The rationales of these decisions vary slightly, but one can discern three lines of thought. Some courts would permit conviction solely on the basis of an adult's attempt to persuade another adult to allow the defendant to engage in sexual conduct with a minor. See Caudill, Murrell. Others find the persuasion element satisfied because the defendant trades on the influence of a parent over a minor child, or because the parent exploits his or her ability to bring the child to a meeting place where the defendant could attempt directly to persuade her. See Douglas, Nestor. Finally, some courts require a more direct attempt to use the parent as an intermediary to convey the defendant's message to the child. See Spurlock, Berk.
The third of these possibilities strikes us as the narrowest interpretation. Because we think it describes McMillan's conduct well, we have no need to decide now whether either of the broader readings would also be consistent with the statutory language. The essence of this crime is the defendant's effect (or attempted effect) on the child's mind. Nothing in the statute requires the minor to be the direct recipient of the defendant's message, whether it comes in conversation, by telephone, by text, by email, or in some other way. Human intermediaries long predate the digital contacts that are so common in these cases, and they are still an effective way to convey information.

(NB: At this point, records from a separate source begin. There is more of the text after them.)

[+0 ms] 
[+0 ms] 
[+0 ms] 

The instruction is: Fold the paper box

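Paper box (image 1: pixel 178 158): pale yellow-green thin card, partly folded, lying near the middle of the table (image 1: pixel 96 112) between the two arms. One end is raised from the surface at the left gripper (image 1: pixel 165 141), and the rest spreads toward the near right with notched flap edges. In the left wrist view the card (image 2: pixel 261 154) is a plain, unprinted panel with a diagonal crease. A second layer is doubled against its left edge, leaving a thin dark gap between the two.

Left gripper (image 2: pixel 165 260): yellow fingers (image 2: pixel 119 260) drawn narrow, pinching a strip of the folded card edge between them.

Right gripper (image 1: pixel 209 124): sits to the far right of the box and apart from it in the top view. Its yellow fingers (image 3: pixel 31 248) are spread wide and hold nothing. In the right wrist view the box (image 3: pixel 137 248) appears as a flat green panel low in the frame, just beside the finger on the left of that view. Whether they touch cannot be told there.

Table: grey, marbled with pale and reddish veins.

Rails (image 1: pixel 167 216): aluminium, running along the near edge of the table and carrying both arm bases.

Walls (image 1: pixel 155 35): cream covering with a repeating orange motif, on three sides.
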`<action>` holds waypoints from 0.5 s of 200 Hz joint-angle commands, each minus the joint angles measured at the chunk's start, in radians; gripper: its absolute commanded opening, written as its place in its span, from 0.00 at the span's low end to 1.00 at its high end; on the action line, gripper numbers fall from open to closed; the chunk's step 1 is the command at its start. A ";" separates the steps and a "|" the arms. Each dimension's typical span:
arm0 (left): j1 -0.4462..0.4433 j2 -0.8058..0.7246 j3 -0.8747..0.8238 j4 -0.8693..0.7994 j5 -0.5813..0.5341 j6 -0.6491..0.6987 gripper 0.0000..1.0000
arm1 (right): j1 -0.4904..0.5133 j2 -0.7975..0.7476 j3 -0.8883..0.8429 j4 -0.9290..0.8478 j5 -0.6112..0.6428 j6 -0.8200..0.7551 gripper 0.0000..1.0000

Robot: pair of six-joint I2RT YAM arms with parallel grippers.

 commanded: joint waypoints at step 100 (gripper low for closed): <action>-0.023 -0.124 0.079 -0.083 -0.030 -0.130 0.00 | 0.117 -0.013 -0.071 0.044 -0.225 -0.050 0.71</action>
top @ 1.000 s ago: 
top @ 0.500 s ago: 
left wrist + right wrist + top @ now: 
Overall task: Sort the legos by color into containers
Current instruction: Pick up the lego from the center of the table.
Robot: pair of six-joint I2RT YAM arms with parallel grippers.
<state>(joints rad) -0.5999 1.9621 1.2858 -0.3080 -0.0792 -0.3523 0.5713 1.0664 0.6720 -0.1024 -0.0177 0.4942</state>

We see nothing in the text of § 2422(b) that undermines this reasoning. McMillan suggests that the syntactical structure of the statute demands an object for the transitive verbs “persuade, entice, coerce, and induce,” and that the only possible object must be the minor. But, as we already have explained, the minor can be the object of the defendant's efforts even if a third person functions as an intermediary. In the end, what is important under this statute is the defendant's attempt (using the mails or other instrumentalities of commerce) to persuade the minor. So read, there is nothing unconstitutionally vague about this law, contrary to McMillan's protestations. See Skilling v. United States, 130 S.Ct. 2896, 2927–28 (2010). “Ordinary people using common sense,” as the Second Circuit put it, will understand that § 2422(b) is violated by attempts to persuade, entice, coerce, or induce a minor to engage in sexual activity. See United States v. Gagliardi, 506 F.3d 140, 147 (2d Cir.2007). Indeed, the fact that McMillan feared that “Mike” was a police officer setting up a sting shows that he was well aware that he was treading on forbidden ground. We are satisfied that the statute gives adequately clear warning about what it prohibits.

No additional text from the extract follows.